Last Update: March 2020
Before you start reading this page, try the new Elasticsearch Check-Up - Get actionable recommendations that can improve your cluster search and indexing speed (no installation required).
Lucene and Elasticsearch
What it is
Elasticsearch converts Lucene into a distributed system/search engine for scaling horizontally. Elasticsearch also provides other features like thread-pool, queues, node/cluster monitoring API, data monitoring API, Cluster management, etc. In short , Elasticsearch extends Lucene and provides additional features in addition to it.
Elasticsearch hosts data on data nodes. Each data node hosts one or more indices , and each index is divided into shards with each shard holding part of the index data. From technical and operative perspectives, each shard created in Elasticsearch is a separate Lucene instance or process. Therefore, this concept is of significant importance when attempting to understand elasticsearch internals , indices and shards.

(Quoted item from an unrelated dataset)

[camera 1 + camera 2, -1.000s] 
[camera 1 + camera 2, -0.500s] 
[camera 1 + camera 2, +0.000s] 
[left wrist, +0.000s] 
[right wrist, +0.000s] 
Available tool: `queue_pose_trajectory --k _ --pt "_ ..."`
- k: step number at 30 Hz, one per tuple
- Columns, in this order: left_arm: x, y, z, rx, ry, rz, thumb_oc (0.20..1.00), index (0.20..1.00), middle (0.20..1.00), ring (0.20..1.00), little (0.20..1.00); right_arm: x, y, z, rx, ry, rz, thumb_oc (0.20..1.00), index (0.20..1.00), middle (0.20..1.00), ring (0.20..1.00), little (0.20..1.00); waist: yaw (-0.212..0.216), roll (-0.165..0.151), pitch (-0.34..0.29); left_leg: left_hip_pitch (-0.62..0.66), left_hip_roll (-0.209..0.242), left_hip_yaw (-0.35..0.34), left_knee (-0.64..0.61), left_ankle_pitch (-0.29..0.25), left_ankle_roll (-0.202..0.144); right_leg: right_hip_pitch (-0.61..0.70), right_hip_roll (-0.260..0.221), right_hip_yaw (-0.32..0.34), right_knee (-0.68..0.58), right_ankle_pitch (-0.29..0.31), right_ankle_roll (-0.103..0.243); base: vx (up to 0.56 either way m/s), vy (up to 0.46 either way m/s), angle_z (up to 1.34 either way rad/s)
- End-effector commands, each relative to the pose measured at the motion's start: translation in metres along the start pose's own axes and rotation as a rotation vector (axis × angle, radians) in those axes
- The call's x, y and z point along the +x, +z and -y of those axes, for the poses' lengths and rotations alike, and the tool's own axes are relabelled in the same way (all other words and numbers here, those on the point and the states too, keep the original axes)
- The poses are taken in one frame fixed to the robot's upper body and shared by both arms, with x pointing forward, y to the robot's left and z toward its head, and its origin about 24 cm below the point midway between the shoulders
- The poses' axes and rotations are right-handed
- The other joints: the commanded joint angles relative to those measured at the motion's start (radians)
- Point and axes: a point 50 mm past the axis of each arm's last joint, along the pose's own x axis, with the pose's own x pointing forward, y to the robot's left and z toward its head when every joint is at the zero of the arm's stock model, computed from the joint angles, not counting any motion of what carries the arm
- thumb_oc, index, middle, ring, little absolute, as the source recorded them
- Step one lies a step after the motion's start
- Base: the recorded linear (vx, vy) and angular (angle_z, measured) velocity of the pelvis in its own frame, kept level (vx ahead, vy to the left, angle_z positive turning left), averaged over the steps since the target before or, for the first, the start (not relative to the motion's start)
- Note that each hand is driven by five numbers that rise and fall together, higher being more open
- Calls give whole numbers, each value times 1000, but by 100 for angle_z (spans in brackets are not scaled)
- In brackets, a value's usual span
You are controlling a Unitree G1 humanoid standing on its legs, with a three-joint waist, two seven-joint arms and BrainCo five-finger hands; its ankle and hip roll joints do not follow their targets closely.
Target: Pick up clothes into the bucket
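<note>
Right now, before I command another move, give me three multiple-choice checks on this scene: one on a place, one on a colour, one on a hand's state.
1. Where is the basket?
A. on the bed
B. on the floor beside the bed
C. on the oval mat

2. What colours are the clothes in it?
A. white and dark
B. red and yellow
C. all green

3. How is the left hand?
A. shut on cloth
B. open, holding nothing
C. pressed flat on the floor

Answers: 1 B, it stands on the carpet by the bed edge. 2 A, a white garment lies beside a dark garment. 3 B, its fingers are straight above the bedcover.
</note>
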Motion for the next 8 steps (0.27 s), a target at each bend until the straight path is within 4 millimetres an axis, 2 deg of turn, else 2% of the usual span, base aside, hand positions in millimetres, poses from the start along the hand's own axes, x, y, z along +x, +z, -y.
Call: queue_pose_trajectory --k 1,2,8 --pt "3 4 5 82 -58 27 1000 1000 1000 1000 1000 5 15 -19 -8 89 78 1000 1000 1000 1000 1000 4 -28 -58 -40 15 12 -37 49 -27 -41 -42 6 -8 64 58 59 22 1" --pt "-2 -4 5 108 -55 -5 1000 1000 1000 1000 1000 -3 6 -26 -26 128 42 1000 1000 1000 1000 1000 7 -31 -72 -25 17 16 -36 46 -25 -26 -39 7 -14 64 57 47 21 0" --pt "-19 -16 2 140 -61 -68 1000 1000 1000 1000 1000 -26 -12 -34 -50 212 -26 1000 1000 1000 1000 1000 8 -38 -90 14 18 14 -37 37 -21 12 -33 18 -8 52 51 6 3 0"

Notes and Good Things to Know:
When an index is created in ElasticSearch it is divided into one or more primary shards for scaling the data and splitting it into multiple nodes/instances. The concept of Lucene is relevant here when you are going to decide the number of shards for your index. Too many shards will result in too many Lucene instances, which will consume resources and damage performance.
It takes proper planning to decide the number of primary shards for your index , taking into account the index size , max growth , and the number of data nodes.
Previous versions of Elasticsearch defaulted to creating five shards per index. Starting with 7.0.0, the default is now one shard per index.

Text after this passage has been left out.